OOH, anon, this is a good one!
A supernatural story...
“Oh, do come in miss. You look frightened to death, poor thing,” the housekeeper tsk’d, stepping back to allow Katniss entrance to the front room of the manor house.
Katniss didn’t need to be told twice. She rushed past the woman, who was tall and generously porportioned, and kind enough to answer her incessant pounding on the brass knocker. 
She was too frightened to feel badly for disturbing the house in the middle of the night, not with, that thing outside. For all she knew it would tear her to shreds given half a chance. 
The creature who had chased her here seeking refuge was not unknown to Katniss. It’d spent years hovering on the edge of her periphery, just out of sight, naught but a shadow, albeit an unrelenting one and never knowing it’s intent or plans for her. She knew it was there, sensed in her mind’s eye it’s hunger, it’s desire to consume her. 

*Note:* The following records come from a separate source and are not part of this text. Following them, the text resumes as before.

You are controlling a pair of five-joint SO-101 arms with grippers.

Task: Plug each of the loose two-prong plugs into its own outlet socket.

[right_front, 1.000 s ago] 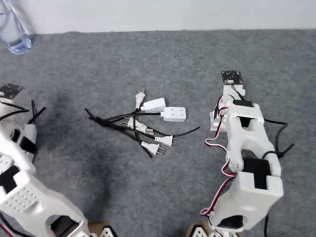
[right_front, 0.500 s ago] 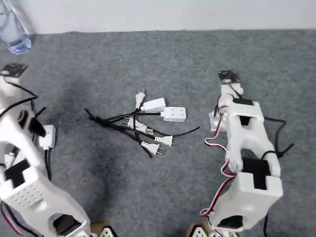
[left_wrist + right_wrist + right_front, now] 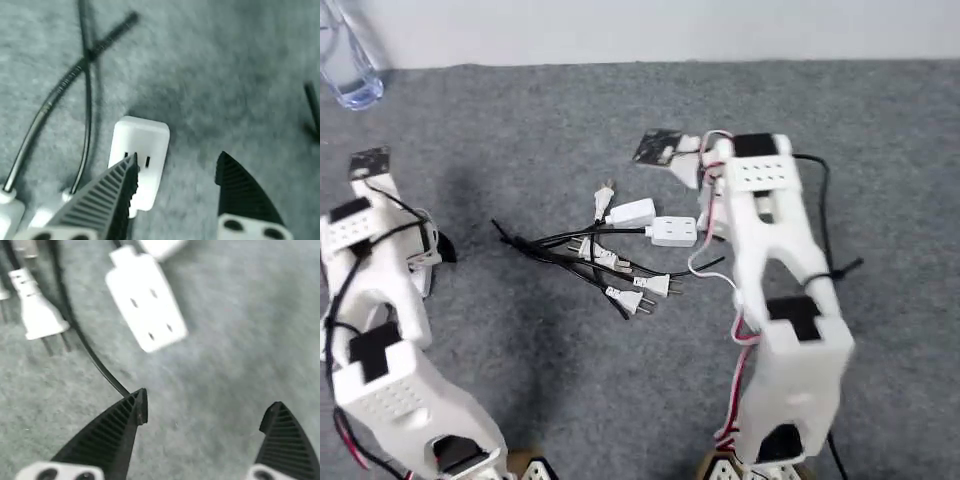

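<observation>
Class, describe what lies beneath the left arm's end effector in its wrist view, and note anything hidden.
Beneath the open left end effector lie grey carpet and a white socket block, two slots showing. One finger covers part of the block, hiding any further slots.
</observation>
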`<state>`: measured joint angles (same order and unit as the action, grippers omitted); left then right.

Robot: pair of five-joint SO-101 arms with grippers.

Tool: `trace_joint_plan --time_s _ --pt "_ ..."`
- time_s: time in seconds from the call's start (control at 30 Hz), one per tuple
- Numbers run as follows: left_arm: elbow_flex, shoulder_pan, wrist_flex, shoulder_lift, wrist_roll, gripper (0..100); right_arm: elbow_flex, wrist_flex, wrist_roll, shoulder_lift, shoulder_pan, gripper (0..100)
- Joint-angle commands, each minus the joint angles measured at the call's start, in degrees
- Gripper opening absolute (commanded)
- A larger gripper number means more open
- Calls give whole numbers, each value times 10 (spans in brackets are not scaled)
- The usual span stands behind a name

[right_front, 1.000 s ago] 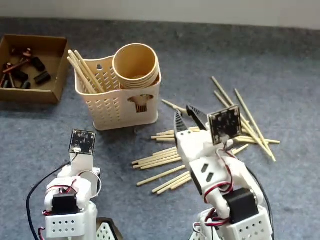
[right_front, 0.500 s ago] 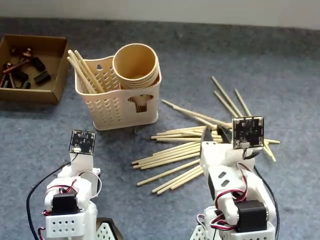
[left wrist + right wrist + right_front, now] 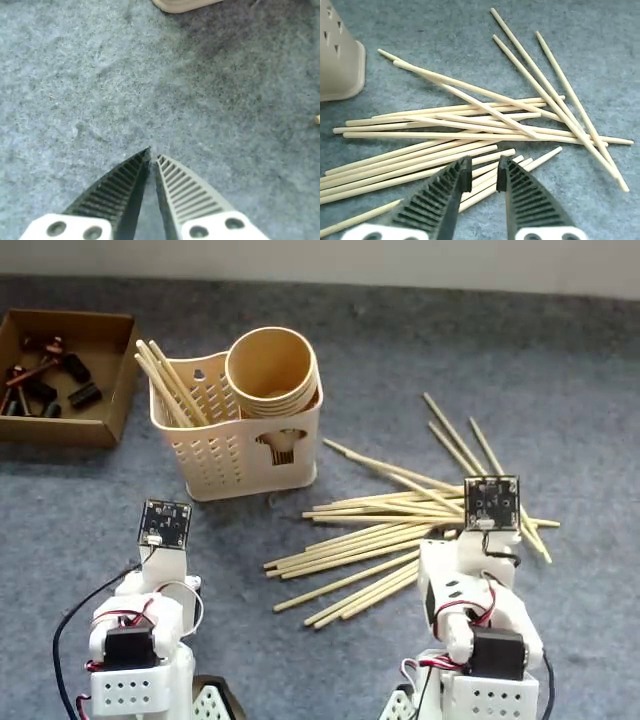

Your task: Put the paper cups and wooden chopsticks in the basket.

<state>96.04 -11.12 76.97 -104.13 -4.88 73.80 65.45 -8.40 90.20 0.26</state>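
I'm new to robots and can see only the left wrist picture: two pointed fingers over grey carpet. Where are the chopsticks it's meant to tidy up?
Observer: Most of the wooden chopsticks lie in a loose heap on the carpet, to the right of the basket.
Operator: Is anything in the basket already?
Observer: Yes. A stack of paper cups stands in it, and a few chopsticks lean in its left corner.
Operator: Is the other claw holding one?
Observer: No. The right gripper hangs slightly open above the heap, with nothing between its fingers.
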Motion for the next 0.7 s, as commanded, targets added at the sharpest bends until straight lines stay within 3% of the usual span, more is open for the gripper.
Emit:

Tonight on her way from her aunt’s place in town, the creature finally made himself known to Katniss. He was large and hulking, his glowing white eyes the only distinctive feature on his face in the cover of the shadowy woods on a full moon night. Those eyes caught her, mesmerizing in their horror, and the creature gave a great sniff, a laugh, before coming toward her, leaving Katniss racing through the woods on shaking legs, almost herding her toward Mellark house.
“Please lock it, and quickly,” Katniss begged, pushing the great mahogany door shut behind them and flattening her back against it.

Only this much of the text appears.